Technical Tip: L2 Loops and high softirq on FortiGate

Ehanssen · ‎08-21-2024

Description

This article describes how to detect L2 Loops (aka broadcast storms, switch/Layer 2 loops, etc.) on FortiGate based on performance commands.

Scope

All FortiGate models and versions.

Solution

There are lots of potential reasons for high softirq, such as too much traffic or offloading issues. This article considers L2 loops as a reason for high softirq.

For initial context, softirq CPU usage on the FortiGate is frequently associated with the receiving and processing of incoming packets to a FortiGate network interface. Packets arrive on the network interface and trigger a software interrupt to the CPU (aka a softirq) to signal that the packet has arrived and must be processed.

For hardware FortiGates, softirq usage tends to remain very low since the bulk of the traffic flow can be offloaded to the onboard Network Processor (NP) hardware. Traffic is only handled by the CPU if the inspection is actively taking place, or if the configuration does not allow for hardware offloading of any kind (for example, Software switches, lack of hardware-offloading capability, etc.). Notably, broadcast packets must be processed by the CPU, even if the traffic is not relevant to the receiving host.

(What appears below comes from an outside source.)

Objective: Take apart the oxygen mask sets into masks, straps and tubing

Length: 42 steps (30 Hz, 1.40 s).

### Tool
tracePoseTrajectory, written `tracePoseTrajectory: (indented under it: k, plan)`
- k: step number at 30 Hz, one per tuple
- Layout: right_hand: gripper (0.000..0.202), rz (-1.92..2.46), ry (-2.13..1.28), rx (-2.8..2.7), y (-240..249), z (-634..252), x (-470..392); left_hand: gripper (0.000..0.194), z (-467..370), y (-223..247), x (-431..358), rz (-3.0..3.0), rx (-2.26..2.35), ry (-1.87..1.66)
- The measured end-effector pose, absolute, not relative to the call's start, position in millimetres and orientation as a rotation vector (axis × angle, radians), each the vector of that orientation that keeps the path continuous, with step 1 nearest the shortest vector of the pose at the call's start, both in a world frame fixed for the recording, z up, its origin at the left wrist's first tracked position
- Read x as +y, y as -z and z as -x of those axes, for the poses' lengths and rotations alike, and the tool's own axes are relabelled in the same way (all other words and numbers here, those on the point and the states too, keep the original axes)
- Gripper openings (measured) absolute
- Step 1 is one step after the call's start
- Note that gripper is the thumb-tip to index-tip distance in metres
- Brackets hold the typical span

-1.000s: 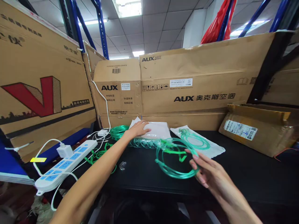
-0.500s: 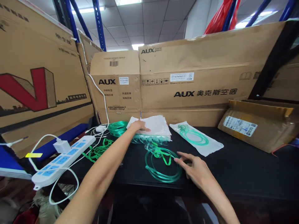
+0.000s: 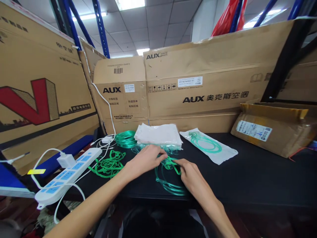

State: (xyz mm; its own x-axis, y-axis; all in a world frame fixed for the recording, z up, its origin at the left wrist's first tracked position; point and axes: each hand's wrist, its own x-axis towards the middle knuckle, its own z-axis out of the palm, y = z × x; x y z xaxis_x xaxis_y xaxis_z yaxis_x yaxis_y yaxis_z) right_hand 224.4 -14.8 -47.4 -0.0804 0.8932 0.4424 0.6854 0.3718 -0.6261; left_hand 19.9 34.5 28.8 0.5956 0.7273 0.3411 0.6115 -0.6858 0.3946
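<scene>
A coil of clear green tubing (image 3: 170,187) with a green strap and a clear part on top lies near the front edge of the black table. My left hand (image 3: 148,159), fingers curled together, touches the clear part at the top left of the coil. From the right, my right hand (image 3: 189,170) pinches at the strap side of the coil. Behind them sits a stack of white packets (image 3: 158,135) with clear green pieces along its front. A packaged tube set (image 3: 206,145) lies to the right.
Green straps (image 3: 109,165) are piled left of my left hand, with more coiled tubing (image 3: 125,139) behind. A white power strip (image 3: 69,175) and cables lie at the left. Cardboard panels (image 3: 210,79) stand behind; an opened carton (image 3: 272,132) sits at the right.
My left hand has come off the white packets and moved forward to the coil. My right hand has moved left, onto the coil's strap side. The view has shifted slightly.
</scene>
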Motion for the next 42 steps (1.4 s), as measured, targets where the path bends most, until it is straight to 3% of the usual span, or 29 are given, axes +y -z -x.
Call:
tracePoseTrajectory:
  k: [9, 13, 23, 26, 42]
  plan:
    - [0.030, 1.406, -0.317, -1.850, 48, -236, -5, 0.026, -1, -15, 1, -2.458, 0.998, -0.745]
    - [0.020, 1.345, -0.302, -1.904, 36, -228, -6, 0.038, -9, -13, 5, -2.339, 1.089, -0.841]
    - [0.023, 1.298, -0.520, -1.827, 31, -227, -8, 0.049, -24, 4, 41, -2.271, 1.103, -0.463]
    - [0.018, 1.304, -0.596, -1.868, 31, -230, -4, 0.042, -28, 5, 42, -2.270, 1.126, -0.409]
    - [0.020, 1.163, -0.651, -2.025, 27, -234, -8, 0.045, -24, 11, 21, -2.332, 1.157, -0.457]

With that in mind, broadcast storms/L2 loops are scenarios where broadcast packets are allowed to continuously circulate and accumulate through the network, rather than the packet being sent through the network once.

This situation occurs when Layer 2 network switches are physically connected in such a way that a loop path is allowed to form, and it results in a rapidly-growing flood of traffic circulating through the network.

The flood of traffic caused by an L2 loop can quickly overwhelm the interfaces of any connected device, resulting in high softirq CPU usage and major impacts to the network that can render connected devices unusable. Legitimate user traffic will frequently be dropped or heavily delayed/degraded during this period.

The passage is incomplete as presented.